David Dawson was executed on August 11 2006

David Dawson Case

Convicted killer David Dawson, who fought for two years to end his appeals and be put to death, was executed early Friday morning by lethal injection at Montana State Prison. Dawson, who was convicted of killing three members of a Billings family in 1986, was pronounced dead at 12:06 a.m. Dawson was the first person executed in Montana since 1998.

Legal questions hung over David Dawson’s execution until only hours before the three-time murderer was set to be put to death early Friday morning. Clarity came just before 5 p.m. Thursday seven hours before Dawson’s scheduled execution when the Montana Supreme Court denied a request to postpone the death to allow for a lawsuit over whether lethal injection is cruel and unusual punishment. The seven-member court unanimously rejected an effort to stall the execution, offering no explanation and writing that they would not reconsider the order.

Dawson kidnapped and murdered three members of a Billings family including an 11-year-old boy in 1986. Only the family’s teenaged daughter survived. She was rescued by Billings police officers, who arrested Dawson and found the bodies of her family. Dawson two years ago stopped all efforts to commute or suspend his death sentence and has disavowed the latest effort.

A coalition of groups led by American Civil Liberties Union of Montana, but including church groups, lawmakers and others argued that the way Montana practices lethal injection could expose the condemned to excruciating pain before death, violating the ban on cruel and unusual punishment. The groups first asked the Montana Supreme Court to stop the execution on July 11, a month before the execution. That case began a long legal road. The Montana Supreme Court denied that initial request, prompting the groups to ask the high court to reconsider. That effort, too, failed.

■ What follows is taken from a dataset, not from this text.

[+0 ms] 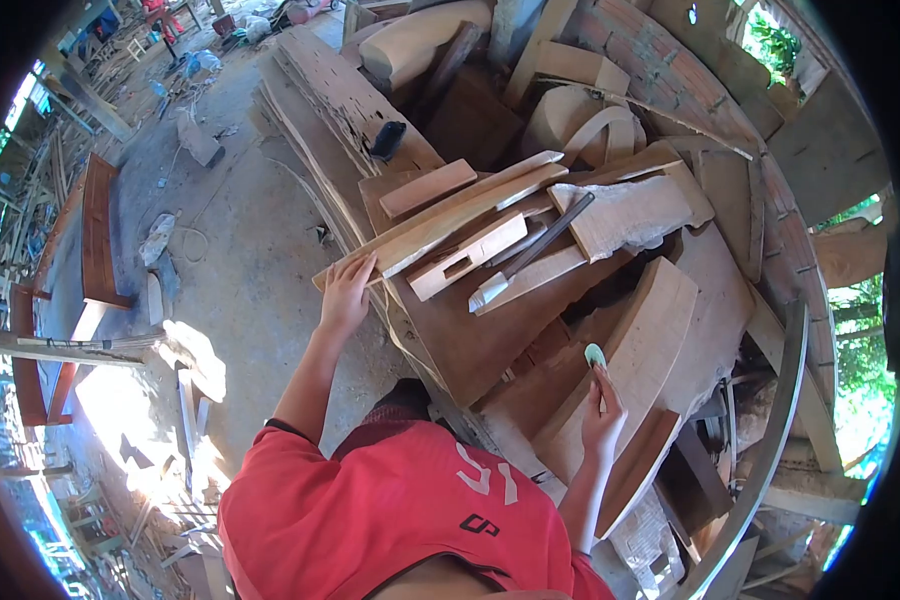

Next, the groups took the case to federal court in Missoula. A U.S. District Court judge also denied their effort. Finally, the case wound up in state District Court in Helena for a hearing Wednesday, just 35 hours before Dawson was sentenced to die. Judge Jeffrey Sherlock also denied the case Thursday morning, prompting the appeal to the Montana Supreme Court where the case originally began almost a month ago.

At issue were several arguments. The civil liberties groups raised the concern that if the three drugs administered in lethal injection were improperly used, the condemned would not be unconscious at the time of death and would experience the pain caused by the lethal drug cocktail. One of the major debates was whether the groups, who do not represent Dawson and have no ties to him, can bring a suit arguing Dawson’s constitutional rights may be violated when Dawson himself has chosen the execution.

In the end, Ron Waterman, the Helena attorney representing the groups, said he didn’t think the case would be appealed further. But he said Thursday’s Supreme Court decision and Dawson’s death is not the end. “This issue will not stop, and it will not go away,’’ he said.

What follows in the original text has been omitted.